I've already made some changes that I think will help my performance. I didn't cross training for Cap City. I meant to, but I was struggling to balance life and my commitment to the 2,015 in 2015 Challenge. Running that many miles isn't easy for me. It takes effort and planning given my schedule. Not an excuse, just my reality that I'm ok with. I know I'm running enough miles to be successful at finishing a half marathon (finishing faster is obviously yet to be proven). But I made a commitment and I am going to run those miles! I think the lack of cross/strength training really ended up wearing me down a lot faster than if my entire body would have been stronger though. So I am making a much more concerted effort into working cross/strength training into my schedule.
Something else I'm taking an additional step towards is losing weight. It's no secret that I've gained back all of the pregnancy weight I lost while on maternity leave. Liver disease is an ugly thing. Stress and stress eating are ugly. And while I have lost weight since we came home after Megatron's transplant (which is when the weight piled on), I just haven't been able to keep it going. Even though I'm working out regularly, it's not enough (nor would it ever be). I know what I SHOULD do, I just lack the consistent willpower/motivation to stick with it. I'm a stay at home mom and the kitchen is always open.
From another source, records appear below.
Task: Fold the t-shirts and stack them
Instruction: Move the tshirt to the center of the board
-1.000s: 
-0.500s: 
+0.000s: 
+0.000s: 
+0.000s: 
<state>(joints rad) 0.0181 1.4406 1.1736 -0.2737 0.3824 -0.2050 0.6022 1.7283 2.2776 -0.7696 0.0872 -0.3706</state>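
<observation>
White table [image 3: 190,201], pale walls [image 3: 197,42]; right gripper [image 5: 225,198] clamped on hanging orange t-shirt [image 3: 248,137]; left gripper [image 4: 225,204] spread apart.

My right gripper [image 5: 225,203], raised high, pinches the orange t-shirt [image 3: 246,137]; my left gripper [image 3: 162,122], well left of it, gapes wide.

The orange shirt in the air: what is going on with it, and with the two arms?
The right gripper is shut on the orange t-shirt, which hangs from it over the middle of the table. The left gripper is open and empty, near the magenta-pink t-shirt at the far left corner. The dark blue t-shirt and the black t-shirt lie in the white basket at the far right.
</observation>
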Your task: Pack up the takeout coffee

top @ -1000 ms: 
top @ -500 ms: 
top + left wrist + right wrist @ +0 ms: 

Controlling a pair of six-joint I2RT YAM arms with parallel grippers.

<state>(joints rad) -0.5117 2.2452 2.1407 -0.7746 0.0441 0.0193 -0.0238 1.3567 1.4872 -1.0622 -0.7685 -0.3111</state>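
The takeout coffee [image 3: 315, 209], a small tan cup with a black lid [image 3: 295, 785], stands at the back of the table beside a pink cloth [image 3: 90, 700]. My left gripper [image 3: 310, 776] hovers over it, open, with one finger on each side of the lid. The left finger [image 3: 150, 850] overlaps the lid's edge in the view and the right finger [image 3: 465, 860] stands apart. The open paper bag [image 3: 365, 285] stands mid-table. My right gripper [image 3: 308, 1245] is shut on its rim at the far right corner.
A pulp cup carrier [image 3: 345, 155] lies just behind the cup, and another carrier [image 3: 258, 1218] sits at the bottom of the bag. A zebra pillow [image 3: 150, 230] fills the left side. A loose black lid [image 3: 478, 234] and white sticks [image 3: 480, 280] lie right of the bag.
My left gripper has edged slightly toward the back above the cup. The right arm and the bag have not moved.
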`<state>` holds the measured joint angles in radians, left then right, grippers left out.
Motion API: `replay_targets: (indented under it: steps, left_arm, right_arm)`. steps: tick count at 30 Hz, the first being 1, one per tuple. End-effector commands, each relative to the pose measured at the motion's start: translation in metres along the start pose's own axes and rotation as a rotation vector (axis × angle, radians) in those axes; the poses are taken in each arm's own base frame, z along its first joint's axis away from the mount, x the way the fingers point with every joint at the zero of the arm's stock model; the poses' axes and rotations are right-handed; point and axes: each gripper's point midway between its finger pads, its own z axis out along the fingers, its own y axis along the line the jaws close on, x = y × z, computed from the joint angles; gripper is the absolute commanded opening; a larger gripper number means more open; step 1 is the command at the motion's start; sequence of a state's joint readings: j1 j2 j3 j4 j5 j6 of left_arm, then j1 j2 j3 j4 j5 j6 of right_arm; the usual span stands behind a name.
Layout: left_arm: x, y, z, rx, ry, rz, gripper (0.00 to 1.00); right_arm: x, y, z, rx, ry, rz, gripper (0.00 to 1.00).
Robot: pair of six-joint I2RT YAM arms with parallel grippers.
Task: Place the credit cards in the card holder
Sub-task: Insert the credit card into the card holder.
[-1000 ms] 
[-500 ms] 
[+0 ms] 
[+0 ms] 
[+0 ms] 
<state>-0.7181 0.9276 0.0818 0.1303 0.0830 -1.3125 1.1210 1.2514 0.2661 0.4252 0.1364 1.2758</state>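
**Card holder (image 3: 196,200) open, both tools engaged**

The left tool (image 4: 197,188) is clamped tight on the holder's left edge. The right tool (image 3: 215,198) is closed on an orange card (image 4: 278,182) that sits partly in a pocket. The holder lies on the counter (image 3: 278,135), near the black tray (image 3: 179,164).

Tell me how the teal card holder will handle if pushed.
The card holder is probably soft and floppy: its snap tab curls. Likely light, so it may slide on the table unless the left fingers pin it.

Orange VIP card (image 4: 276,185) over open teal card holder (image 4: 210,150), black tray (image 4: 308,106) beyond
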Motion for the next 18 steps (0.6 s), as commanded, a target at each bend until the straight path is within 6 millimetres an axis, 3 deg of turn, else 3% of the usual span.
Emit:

I don't necessarily eat junk all day, but I certainly eat too much of what I do eat.
You know how I said I had already made peace if my PR at Cap City wasn't meant to be? Another reason for that is in my head I knew I was the fittest I have ever been when I got my current PR. I was the thinnest I had been in years. This year at Cap City, while I knew I was well trained, I was carrying 30 pounds of weight that I wasn't carrying when I got that PR. That's pretty significant. So now I'm making more of an effort in that area as well. I recently joined Weight Watchers. I've never done anything like this and I've never been one to "diet." Lifestyle changes have much more impact! So far it's helping make me more aware of what I eat (instead of mindlessly eating) and how much I eat. I've already seen progress in a short amount of time so that's good to see! I'll be sure to keep blogging about that progress.
So the goals are: lose weight, cross/strength train, run, and get that BIG TIME PR in October!